## Exercise
Start at the top of the records and, please, print each line exactly through the line that contains "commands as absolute", leaving out all pictures.

[Data extracted from a collection]
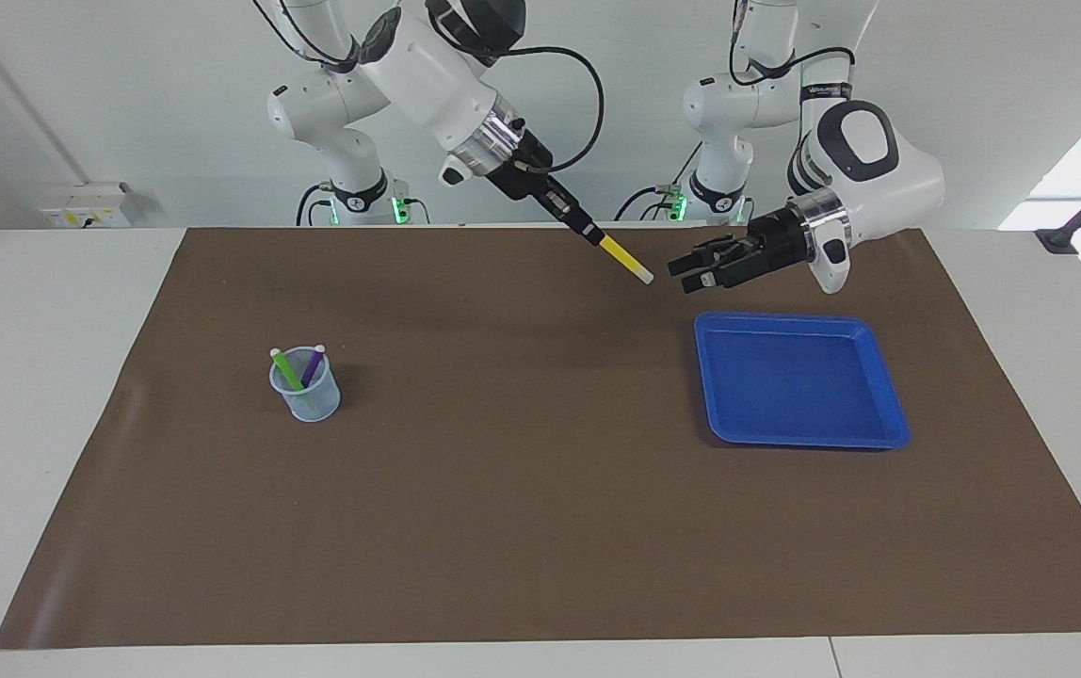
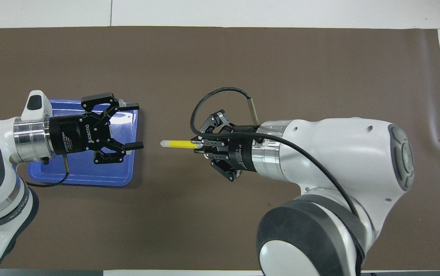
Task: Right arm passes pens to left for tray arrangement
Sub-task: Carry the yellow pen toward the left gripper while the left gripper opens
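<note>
Two grippers face each other in the air over the robots' edge of the brown mat (image 1: 540,527). The right gripper (image 1: 594,233) has its fingers pinched narrowly on the dark end of the yellow pen (image 1: 623,256), which sticks out level toward the left arm with its whitish tip leading. The left gripper (image 1: 694,266) hangs over the tray's nearer rim with its fingers spread wide and nothing between them. The pen's tip is just short of those open fingers, not touching them; bare mat lies under the gap.

Farther from the robots, the blue tray (image 1: 865,428) lies flat at the left arm's end of the mat, its raised rim clear of the mat's edges. At the right arm's end, well apart from the tray, a small pale mesh cup (image 1: 307,400) stands upright, with the green pen (image 1: 286,368) and the purple pen (image 1: 314,364) leaning in it, pale ends up. Between cup and tray, and out to the mat's farthest edge, the mat is open.
</note>
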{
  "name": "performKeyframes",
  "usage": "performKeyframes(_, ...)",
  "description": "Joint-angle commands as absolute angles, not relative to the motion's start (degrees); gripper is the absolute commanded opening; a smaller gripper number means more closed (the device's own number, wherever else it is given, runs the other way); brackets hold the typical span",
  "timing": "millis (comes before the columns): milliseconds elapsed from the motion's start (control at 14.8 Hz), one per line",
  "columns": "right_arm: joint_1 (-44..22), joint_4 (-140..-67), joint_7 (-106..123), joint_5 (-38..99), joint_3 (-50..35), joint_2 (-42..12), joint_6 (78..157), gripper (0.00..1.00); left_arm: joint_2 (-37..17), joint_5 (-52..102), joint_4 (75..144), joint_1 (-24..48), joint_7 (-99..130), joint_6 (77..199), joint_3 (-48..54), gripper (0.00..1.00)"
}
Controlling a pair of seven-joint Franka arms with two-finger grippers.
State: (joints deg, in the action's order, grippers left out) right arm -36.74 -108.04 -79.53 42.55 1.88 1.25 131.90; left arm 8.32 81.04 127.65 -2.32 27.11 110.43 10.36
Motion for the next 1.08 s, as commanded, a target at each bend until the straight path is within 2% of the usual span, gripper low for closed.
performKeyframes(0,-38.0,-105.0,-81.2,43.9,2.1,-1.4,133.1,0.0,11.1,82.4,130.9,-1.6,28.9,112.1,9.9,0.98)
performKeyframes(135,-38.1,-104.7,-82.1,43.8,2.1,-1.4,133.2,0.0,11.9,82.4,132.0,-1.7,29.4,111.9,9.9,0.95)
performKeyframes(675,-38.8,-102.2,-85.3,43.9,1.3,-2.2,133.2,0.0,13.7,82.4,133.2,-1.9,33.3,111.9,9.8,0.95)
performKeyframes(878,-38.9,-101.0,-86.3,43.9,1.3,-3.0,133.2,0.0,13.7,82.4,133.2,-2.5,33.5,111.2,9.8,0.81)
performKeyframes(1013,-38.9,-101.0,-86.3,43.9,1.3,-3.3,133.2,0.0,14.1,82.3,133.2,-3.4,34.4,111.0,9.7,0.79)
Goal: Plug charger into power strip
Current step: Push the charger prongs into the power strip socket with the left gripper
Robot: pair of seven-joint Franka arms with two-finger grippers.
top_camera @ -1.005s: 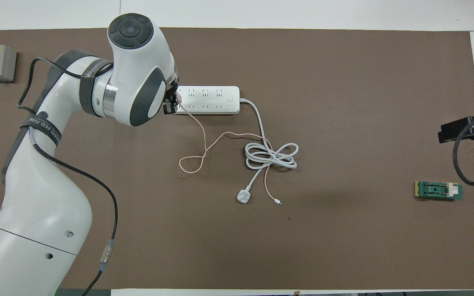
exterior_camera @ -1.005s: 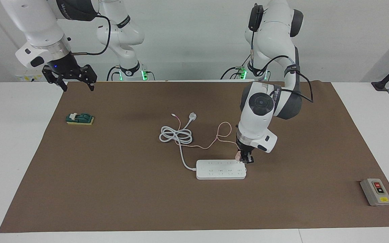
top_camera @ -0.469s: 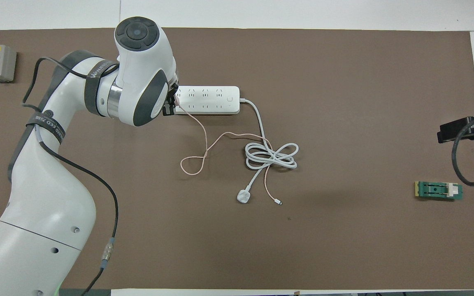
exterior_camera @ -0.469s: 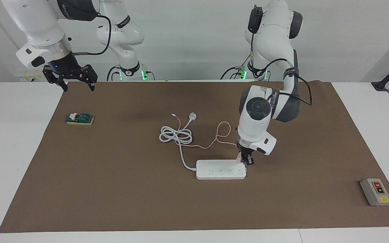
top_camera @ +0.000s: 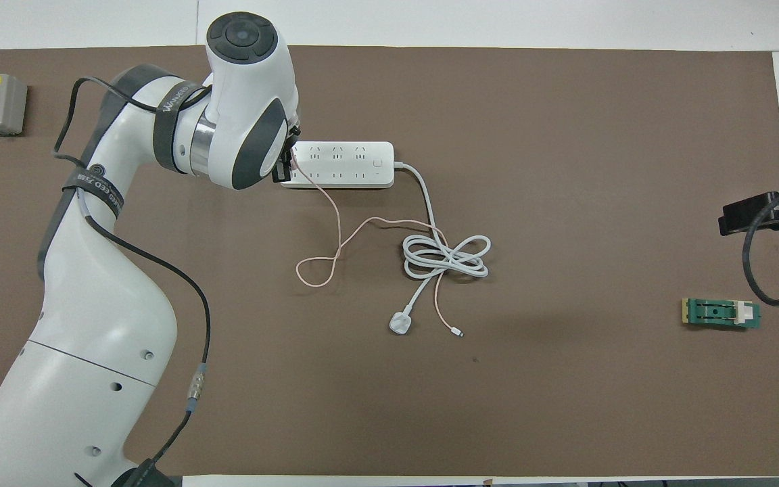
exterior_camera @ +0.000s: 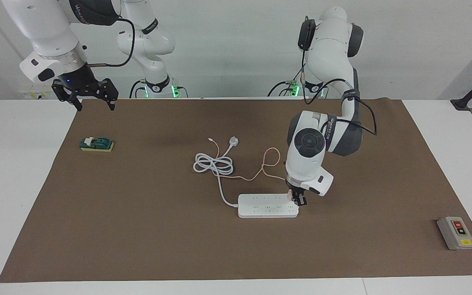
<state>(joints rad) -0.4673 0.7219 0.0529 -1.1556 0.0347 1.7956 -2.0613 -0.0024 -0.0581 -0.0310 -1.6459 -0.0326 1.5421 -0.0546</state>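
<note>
The power strip (exterior_camera: 266,206) lies flat on the brown mat, its thick white cord running toward the robots; it also shows in the overhead view (top_camera: 345,164). My left gripper (exterior_camera: 296,200) is shut on the small pink charger (exterior_camera: 289,196) and holds it right over the strip's end toward the left arm's end of the table. In the overhead view the left gripper (top_camera: 285,168) is mostly hidden under the wrist. The thin pink cable (top_camera: 339,230) trails from the charger toward the robots. My right gripper (exterior_camera: 94,106) waits open and empty, raised over the mat's corner.
A coiled white cord (exterior_camera: 213,164) with a round white plug (exterior_camera: 233,141) lies nearer to the robots than the strip. A grey switch box (exterior_camera: 456,232) sits toward the left arm's end. A small green block (exterior_camera: 96,144) lies toward the right arm's end.
The left arm has leaned forward and brought the charger a little lower and further over the strip's end. The right arm has not moved.
</note>
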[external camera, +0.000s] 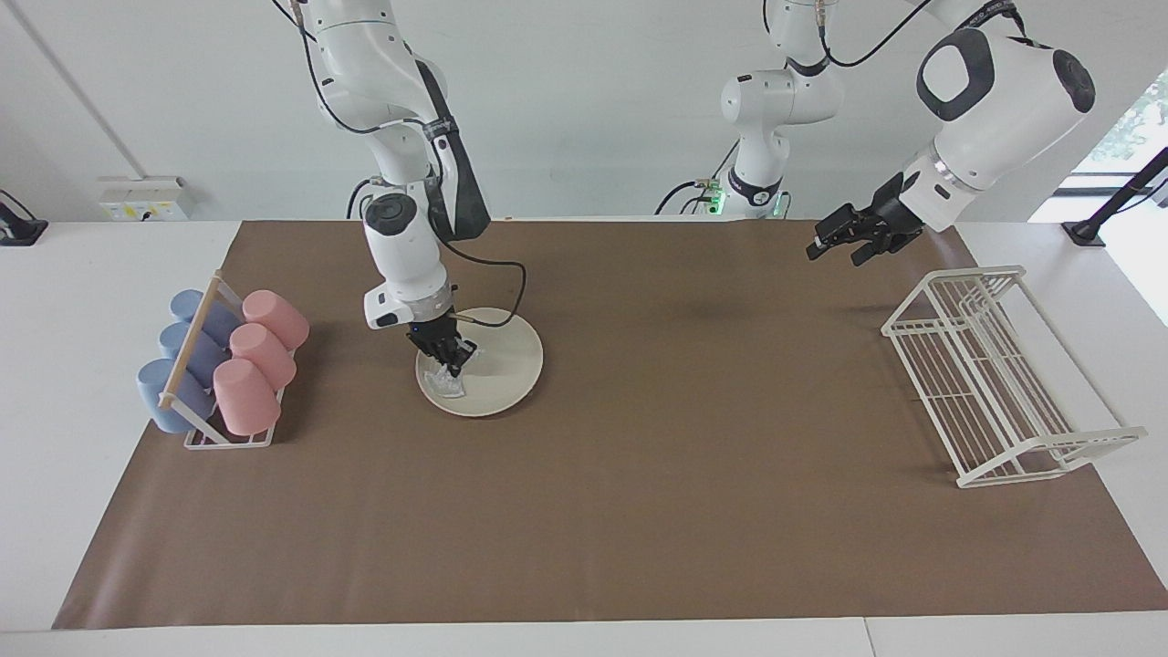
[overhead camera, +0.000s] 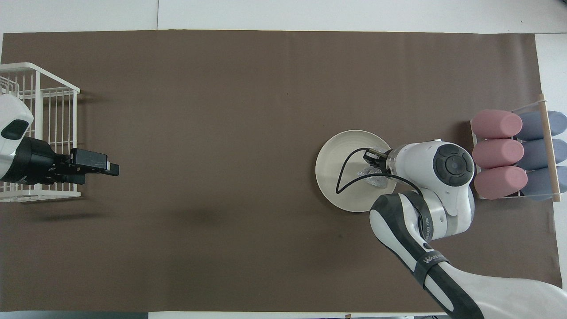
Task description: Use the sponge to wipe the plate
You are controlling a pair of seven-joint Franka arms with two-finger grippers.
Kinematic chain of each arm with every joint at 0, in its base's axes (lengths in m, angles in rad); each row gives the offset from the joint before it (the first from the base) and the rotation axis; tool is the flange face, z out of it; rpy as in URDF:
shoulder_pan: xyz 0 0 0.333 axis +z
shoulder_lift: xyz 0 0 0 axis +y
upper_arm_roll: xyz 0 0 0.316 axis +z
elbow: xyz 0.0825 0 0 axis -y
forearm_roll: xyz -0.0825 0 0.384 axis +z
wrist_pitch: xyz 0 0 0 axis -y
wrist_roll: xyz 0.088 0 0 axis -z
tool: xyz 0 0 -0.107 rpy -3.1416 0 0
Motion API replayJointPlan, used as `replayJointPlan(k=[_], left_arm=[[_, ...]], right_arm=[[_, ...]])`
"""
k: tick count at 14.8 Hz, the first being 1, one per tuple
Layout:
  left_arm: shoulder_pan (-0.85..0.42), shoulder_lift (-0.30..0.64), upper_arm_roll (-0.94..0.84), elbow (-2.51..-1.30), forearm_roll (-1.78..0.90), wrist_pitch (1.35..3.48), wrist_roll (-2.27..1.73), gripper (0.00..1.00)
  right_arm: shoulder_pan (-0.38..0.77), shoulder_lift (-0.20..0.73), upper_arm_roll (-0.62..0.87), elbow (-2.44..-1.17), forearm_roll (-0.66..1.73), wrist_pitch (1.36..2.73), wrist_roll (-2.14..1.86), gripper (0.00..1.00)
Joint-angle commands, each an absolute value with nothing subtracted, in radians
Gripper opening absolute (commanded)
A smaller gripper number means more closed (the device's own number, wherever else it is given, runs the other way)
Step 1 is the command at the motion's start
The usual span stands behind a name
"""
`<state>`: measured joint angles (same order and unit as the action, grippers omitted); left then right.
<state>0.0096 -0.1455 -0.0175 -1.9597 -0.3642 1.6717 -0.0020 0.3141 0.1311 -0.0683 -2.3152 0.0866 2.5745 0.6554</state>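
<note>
The cream-white plate (external camera: 511, 358) (overhead camera: 337, 165) lies on the brown mat toward the right arm's end of the table. The small silvery sponge (external camera: 450, 385) (overhead camera: 374, 178) rests on the plate's surface, at the part closest to the cup rack. My right gripper (external camera: 453, 359) points down onto the plate, shut on the sponge's top and pressing it to the plate. From overhead the right wrist hides its fingers. My left gripper (external camera: 835, 252) (overhead camera: 99, 173) waits open and empty in the air beside the wire rack.
A rack of pink cups (external camera: 265, 351) (overhead camera: 497, 150) and blue cups (external camera: 187, 351) (overhead camera: 538, 150) lying on their sides stands at the right arm's end, close to the plate. A white wire dish rack (external camera: 995, 379) (overhead camera: 48, 110) stands at the left arm's end.
</note>
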Motion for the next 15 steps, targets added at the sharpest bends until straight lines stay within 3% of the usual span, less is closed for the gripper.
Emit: replayJointPlan(k=[1, 9, 15], left_arm=[[0.015, -0.144, -0.021, -1.95, -0.344, 1.657, -0.011, 1.0], [0.015, -0.144, -0.021, -1.948, -0.344, 1.657, -0.011, 1.0], [0.015, -0.144, -0.021, -1.95, -0.344, 1.657, -0.011, 1.0]], right_arm=[[0.316, 0.149, -0.057, -2.318, 0.087, 2.589, 0.67, 0.0], [0.494, 0.17, -0.055, -2.313, 0.087, 2.592, 1.058, 0.0], [0.454, 0.173, -0.057, -2.313, 0.097, 2.592, 1.044, 0.0]])
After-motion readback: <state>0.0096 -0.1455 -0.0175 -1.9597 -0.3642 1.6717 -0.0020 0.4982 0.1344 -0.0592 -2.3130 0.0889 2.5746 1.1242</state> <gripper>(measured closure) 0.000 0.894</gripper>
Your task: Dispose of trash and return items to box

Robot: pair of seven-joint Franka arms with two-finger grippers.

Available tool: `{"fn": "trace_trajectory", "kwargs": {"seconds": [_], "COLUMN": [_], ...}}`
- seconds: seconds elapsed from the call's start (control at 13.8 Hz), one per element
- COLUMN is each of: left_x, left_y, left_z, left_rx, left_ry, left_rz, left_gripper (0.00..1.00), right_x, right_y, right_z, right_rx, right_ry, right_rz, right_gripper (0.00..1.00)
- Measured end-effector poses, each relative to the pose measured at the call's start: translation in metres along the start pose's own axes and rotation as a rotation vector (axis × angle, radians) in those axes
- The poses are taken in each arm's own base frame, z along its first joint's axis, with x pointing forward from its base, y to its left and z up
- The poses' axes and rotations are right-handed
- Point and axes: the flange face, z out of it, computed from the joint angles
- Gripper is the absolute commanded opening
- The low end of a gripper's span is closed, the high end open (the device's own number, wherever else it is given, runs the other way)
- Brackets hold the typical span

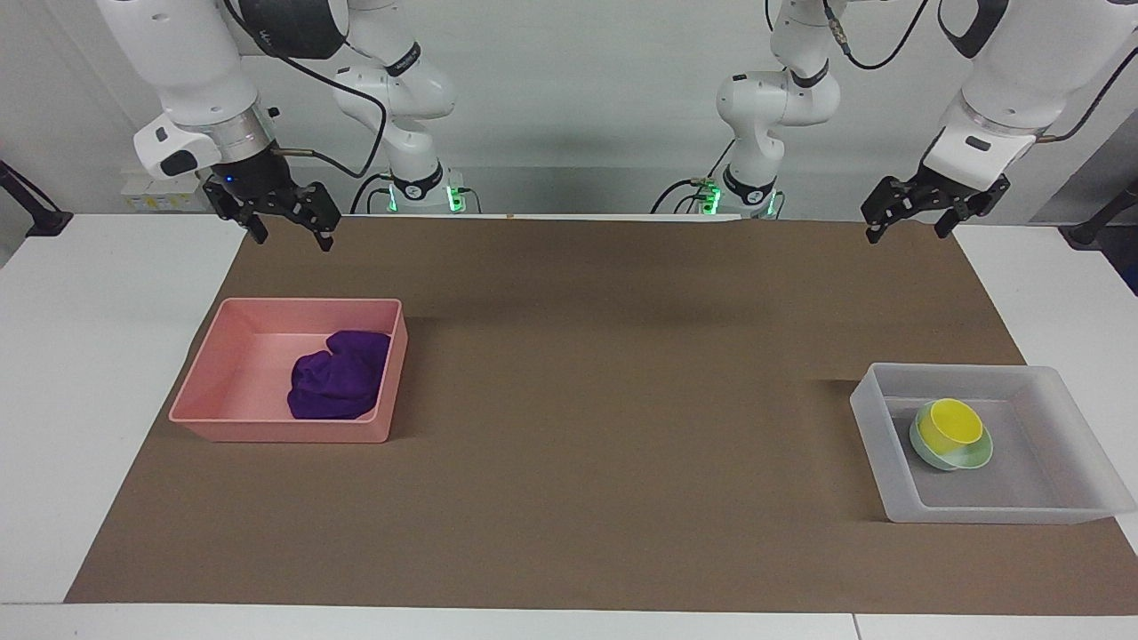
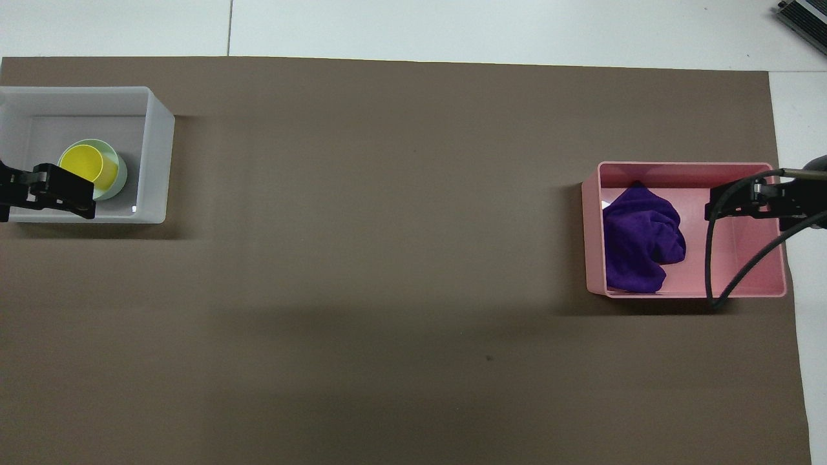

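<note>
Purple rag (image 1: 340, 388) is lying crumpled in pink tub (image 1: 231, 371); yellow cup (image 1: 949, 422) is sitting in green bowl (image 1: 971, 460) inside frosted box (image 1: 1049, 382).

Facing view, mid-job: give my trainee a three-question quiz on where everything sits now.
1. True or false: the deep-purple cloth rag lies in the shallow pink plastic tub.
2. What sits inside the pale mint-green round bowl?
A. small yellow plastic cup
B. a spoon
C. nothing
3. Fill in: the bowl rests in the translucent frosted-white plastic ____.

The left gripper and right gripper hang open, holding nothing.

Key: 1 true; 2 A; 3 tub.
</note>
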Motion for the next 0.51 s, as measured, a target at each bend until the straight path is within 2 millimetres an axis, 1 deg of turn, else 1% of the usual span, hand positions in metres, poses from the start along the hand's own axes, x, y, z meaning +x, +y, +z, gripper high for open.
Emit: {"fn": "trace_trajectory", "kwargs": {"seconds": [0.36, 0.51], "left_x": [-0.024, -0.026], "left_y": [-0.034, -0.035], "left_z": [-0.013, -0.013], "left_rx": [-0.076, -0.085], "left_ry": [0.016, 0.014], "left_rz": [-0.062, -0.064], "left_gripper": [1.00, 1.00], "right_x": [0.000, 0.000], "right_y": [0.000, 0.001], "right_z": [0.000, 0.001], "right_rx": [0.000, 0.000], "right_ry": [-0.001, -0.001], "right_rz": [0.000, 0.001], "right_gripper": [1.00, 1.00]}}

## Answer below
Task: Right arm passes pens to left for tray arrangement
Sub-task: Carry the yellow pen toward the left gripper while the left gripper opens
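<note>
Two grippers face each other in the air over the robots' edge of the brown mat (image 1: 540,527). The right gripper (image 1: 594,233) has its fingers pinched narrowly on the dark end of the yellow pen (image 1: 623,256), which sticks out level toward the left arm with its whitish tip leading. The left gripper (image 1: 694,266) hangs over the tray's nearer rim with its fingers spread wide and nothing between them. The pen's tip is just short of those open fingers, not touching them; bare mat lies under the gap.

Farther from the robots, the blue tray (image 1: 865,428) lies flat at the left arm's end of the mat, its raised rim clear of the mat's edges. At the right arm's end, well apart from the tray, a small pale mesh cup (image 1: 307,400) stands upright, with the green pen (image 1: 286,368) and the purple pen (image 1: 314,364) leaning in it, pale ends up. Between cup and tray, and out to the mat's farthest edge, the mat is open.
</note>
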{
  "name": "performKeyframes",
  "usage": "performKeyframes(_, ...)",
  "description": "Joint-angle commands as absolute angles, not relative to the motion's start (degrees); gripper is the absolute commanded opening; a smaller gripper number means more closed (the device's own number, wherever else it is given, runs the other way); brackets hold the typical span",

Nothing remains to be answered in this exercise.